Salary structure, hours of work, holidays to be modified under new labor laws; Know the details
The government has released four new labor codes after working on them for several months, in a bid to revamp the rules dictating the age-old relationship between employees and their employers. The newly prescribed labor codes provide for a multitude of schemes, under which there will be significant changes in terms of an employee’s salary, FP contributions and working hours. Labor codes also include changes in working conditions, worker welfare, health and safety. These laws, when implemented, will cause organizations across the country to undergo paradigm shifts.
Here are the changes we can expect under the four new labor codes
Working hours and days off
Under the new labor law, one major thing likely to be implemented is the change in working days. Once the new rule takes effect, companies will be able to have employees work for four days instead of five, and there will be three weeks off. However, there is a catch. Employees will have to work 12 hours a day instead of eight, since working hours will not be reduced. This will apply to all industries, but may change from state to state depending on the rules set by a particular state.

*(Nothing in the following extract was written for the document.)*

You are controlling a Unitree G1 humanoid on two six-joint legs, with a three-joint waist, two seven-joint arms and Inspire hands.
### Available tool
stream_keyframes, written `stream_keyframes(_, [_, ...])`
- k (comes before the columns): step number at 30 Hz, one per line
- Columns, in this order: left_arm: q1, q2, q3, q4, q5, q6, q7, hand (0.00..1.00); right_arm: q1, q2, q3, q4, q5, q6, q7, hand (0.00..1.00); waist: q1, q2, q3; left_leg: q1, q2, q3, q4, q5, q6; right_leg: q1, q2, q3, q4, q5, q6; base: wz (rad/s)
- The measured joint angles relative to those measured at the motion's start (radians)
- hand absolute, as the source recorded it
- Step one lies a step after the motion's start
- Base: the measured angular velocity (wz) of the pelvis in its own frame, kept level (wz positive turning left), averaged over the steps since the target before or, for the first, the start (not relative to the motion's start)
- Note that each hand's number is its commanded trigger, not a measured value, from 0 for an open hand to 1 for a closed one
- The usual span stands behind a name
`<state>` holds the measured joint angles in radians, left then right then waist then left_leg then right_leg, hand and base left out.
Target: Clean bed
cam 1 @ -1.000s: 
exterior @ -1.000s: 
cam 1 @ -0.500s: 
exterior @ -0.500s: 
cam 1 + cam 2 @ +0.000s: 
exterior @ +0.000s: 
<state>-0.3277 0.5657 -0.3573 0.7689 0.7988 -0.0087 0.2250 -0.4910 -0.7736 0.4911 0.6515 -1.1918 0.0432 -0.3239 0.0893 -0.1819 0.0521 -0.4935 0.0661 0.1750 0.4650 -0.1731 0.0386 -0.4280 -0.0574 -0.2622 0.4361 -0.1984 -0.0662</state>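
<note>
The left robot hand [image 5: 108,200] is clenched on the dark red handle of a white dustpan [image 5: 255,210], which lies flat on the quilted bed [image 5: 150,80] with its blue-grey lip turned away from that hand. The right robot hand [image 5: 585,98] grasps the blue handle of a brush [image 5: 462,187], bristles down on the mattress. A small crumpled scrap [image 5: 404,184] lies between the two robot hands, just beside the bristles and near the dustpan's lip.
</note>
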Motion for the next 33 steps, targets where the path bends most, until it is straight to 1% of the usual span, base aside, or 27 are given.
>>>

PF contributions and net salary
Another major change this will bring is the relationship between take-home pay and employee and employer contribution to the provident fund. In accordance with the provisions of the new codes, the employee’s base salary shall be 50% of the gross salary. While this means both employee and employer PF contributions will increase, net pay will decrease for some employees, especially those working in private companies. The money received after retirement as well as the amount of gratuity will also increase under the provisions of the new draft rules.
Annual leaves
The central government, as part of the new labor law, also wants to streamline the leave an employee can take during their tenure in a company. The policy for deferring leave to the following year and for cashing in leave has also been streamlined. The government also recognizes working from home, which has become widespread during Covid-19, in its draft model for the service sector. On the other hand, the new labor codes have increased the eligibility criteria for leave from 240 working days to 180 working days in one year. This means that to qualify for leave, an employee must work for 240 days after joining a new job.
Uttarakhand, Uttar Pradesh, Madhya Pradesh, Chhattisgarh, Odisha, Arunachal Pradesh, Haryana, Jharkhand, Punjab, Manipur, Bihar, Himachal Pradesh and UT of Jammu and Kashmir are among the states that have already drafted labor law rules.